(EXERCISE PROMPT): Retype exactly the lines below, starting with the line that contains "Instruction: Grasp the" and ending with the last line; leave out any pictures.

(DATA SHOWN):
_ _ _ _
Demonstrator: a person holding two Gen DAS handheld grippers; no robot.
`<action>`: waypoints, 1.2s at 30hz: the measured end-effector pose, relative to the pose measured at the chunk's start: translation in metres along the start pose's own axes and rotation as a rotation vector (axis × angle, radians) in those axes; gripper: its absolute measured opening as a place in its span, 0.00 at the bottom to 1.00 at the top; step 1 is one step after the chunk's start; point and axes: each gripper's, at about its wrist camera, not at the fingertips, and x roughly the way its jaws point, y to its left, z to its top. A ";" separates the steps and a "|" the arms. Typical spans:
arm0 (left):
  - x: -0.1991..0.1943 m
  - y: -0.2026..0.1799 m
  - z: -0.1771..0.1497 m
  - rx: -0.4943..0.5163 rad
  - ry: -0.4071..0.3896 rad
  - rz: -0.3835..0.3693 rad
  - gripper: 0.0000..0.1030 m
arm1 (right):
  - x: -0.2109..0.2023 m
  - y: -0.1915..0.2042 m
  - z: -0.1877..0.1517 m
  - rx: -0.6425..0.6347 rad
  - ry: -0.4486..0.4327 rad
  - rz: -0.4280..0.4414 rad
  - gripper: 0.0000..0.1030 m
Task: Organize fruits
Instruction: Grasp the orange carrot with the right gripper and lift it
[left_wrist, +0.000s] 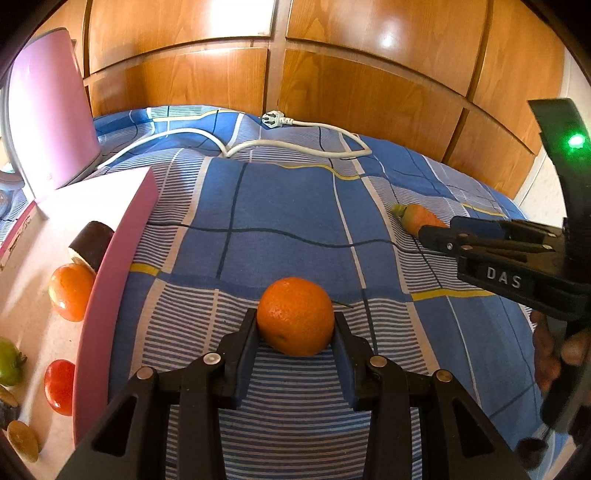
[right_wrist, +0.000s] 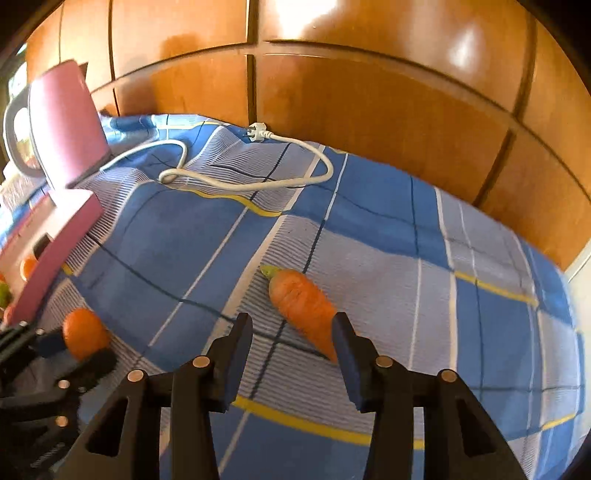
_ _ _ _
(TASK RESPONSE):
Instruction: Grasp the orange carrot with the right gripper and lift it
[left_wrist, +0.000s] 
[right_wrist, +0.000s] 

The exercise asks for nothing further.